Le prix de l’inscription, 140 €, est largement justifié.
Combien as-tu fini au général ?
20ème en 3h40’30’’, 2ème des amateurs et 1er de la catégorie 40 /49 ans. Tous les pros élites sont classés à part.
Chaque catégorie est appelée jusqu’au 6ème, le tout dans une rapidité et un décor protocolaire sympa. On a reçu de jolis trophées pour un souvenir inoubliable, ce qui manque cruellement sur l’Etape du Tour par exemple.
Tu parles d’une de tes meilleures expériences de vélo, parce que tu as côtoyé les pros notamment, quelles raisons font que ?
Non, pas uniquement de par leur présence. C’est un tout.

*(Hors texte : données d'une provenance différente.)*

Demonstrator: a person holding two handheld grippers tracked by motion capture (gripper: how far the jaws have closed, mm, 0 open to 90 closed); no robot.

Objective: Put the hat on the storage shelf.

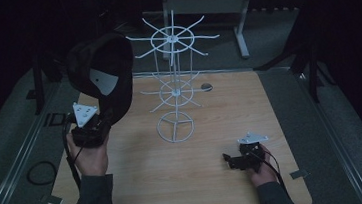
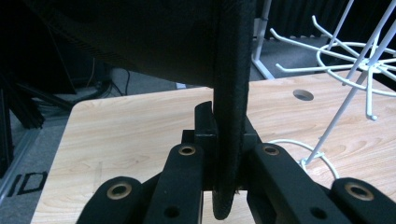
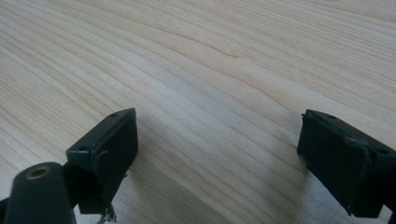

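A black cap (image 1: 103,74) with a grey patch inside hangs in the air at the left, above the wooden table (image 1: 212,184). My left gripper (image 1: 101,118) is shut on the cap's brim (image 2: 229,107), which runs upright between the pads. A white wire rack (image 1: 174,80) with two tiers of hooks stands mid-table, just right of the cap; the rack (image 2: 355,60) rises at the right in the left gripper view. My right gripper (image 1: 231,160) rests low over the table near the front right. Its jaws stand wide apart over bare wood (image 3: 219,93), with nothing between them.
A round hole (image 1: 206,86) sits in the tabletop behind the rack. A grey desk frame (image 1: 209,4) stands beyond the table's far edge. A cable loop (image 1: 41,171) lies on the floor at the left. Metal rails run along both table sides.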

Les pros sont là pour le business et les gros prices money. Autant je suis navré quand j’en vois certains gagner et écraser nos cyclos, autant là, j’étais content de savoir qu’ils allaient bagarrer. Les règles étaient claires avant le départ, et cela permet de voir concrètement ce qui nous sépare des meilleurs.
Avec un peu de recul et en lisant les commentaires des finishers, je pense que c’est un ensemble de paramètres qui font la singularité de ce challenge. La première réaction du vainqueur Nibali au sommet conforte mon sentiment, « je n’ai jamais vécu une telle ascension ». Les images d’Oscar Pujol, lauréat 2016, sous oxygène à l’arrivée en dit long sur l’exigence de la grimpée. Des gars qui ont un vécu et un entraînement à toutes épreuves sont surpris. Pourtant, les chiffres ne sont pas monstrueux : environ 3h30 d’effort, 3500m de dénivelé positif. Une Marmotte est bien plus difficile.
Seulement, nous sommes habitués aux enchaînements. La douleur d’une reprise de col après une longue descente est terrible, mais nous la connaissons. Ici, la douleur inévitable arrive par une usure que l’on n’a jamais connue. Finir cramé au bout de 5 h dans le vent sur le plat n’est pas moins éprouvant, mais nous connaissons. Lorsque l’on aborde une pente, on se met en mode grimpeur, et y rester pendant 80 km, c’est nouveau, donc différent.
La gestion de cette épreuve est primordiale. La terminer est donc un challenge pour beaucoup.
A l’arrivée il règne aussi une ambiance particulière de respect. Le résultat semble secondaire. On est absorbé par la grandeur des lieux.
Pour conclure, quel est ton sentiment sur ce Taïwan Kom Challenge ?
Il s’agit d’une course de rêve qui restera parmi les meilleures de ma carrière cycliste.
Je crois avoir réalisé ma plus belle perf 2017. Je boucle donc cette saison par une journée très émouvante pour moi, c’est fabuleux. Le sport est magique parfois, quand tout est là…
En bref, une épreuve exotique que je conseille à tous les cyclistes qui aiment grimper. Y associer un voyage et la partager sont des plus.